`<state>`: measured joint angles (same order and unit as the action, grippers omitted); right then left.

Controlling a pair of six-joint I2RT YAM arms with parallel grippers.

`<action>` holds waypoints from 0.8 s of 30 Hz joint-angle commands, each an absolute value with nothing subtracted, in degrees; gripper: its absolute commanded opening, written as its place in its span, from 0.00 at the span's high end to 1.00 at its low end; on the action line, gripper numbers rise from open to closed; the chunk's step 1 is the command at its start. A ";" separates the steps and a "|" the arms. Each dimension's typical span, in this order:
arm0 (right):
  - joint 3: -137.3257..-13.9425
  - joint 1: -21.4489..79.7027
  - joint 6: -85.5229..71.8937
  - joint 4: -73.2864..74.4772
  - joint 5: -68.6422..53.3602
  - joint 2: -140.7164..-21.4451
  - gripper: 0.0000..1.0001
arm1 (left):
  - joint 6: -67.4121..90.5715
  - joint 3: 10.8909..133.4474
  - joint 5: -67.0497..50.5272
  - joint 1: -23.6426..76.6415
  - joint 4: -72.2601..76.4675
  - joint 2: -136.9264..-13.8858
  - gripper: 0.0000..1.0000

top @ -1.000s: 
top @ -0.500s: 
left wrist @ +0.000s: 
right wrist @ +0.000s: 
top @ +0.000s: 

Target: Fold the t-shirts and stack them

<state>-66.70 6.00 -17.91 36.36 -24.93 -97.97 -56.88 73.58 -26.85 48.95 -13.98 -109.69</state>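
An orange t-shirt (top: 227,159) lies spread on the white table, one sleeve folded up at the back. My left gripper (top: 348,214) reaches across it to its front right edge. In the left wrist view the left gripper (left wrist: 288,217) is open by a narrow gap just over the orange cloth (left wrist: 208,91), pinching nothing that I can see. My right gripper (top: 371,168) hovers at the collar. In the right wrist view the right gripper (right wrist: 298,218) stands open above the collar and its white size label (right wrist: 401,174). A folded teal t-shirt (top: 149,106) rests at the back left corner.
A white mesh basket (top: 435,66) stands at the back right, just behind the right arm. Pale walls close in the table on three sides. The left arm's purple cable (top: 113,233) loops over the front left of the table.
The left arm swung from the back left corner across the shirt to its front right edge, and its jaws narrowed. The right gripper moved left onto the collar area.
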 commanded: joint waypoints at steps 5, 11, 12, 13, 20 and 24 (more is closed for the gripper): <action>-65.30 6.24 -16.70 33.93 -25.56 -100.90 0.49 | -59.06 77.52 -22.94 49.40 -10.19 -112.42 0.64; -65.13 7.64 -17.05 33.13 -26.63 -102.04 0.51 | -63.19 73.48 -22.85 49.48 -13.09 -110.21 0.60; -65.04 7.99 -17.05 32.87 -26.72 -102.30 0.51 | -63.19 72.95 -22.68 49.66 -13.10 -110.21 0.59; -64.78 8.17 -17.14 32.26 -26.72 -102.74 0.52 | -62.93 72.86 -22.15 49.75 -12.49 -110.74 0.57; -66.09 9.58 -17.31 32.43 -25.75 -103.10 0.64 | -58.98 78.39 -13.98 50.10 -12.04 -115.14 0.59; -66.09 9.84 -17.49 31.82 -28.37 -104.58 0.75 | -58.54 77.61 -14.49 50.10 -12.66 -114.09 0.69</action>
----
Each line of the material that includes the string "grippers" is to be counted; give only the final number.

2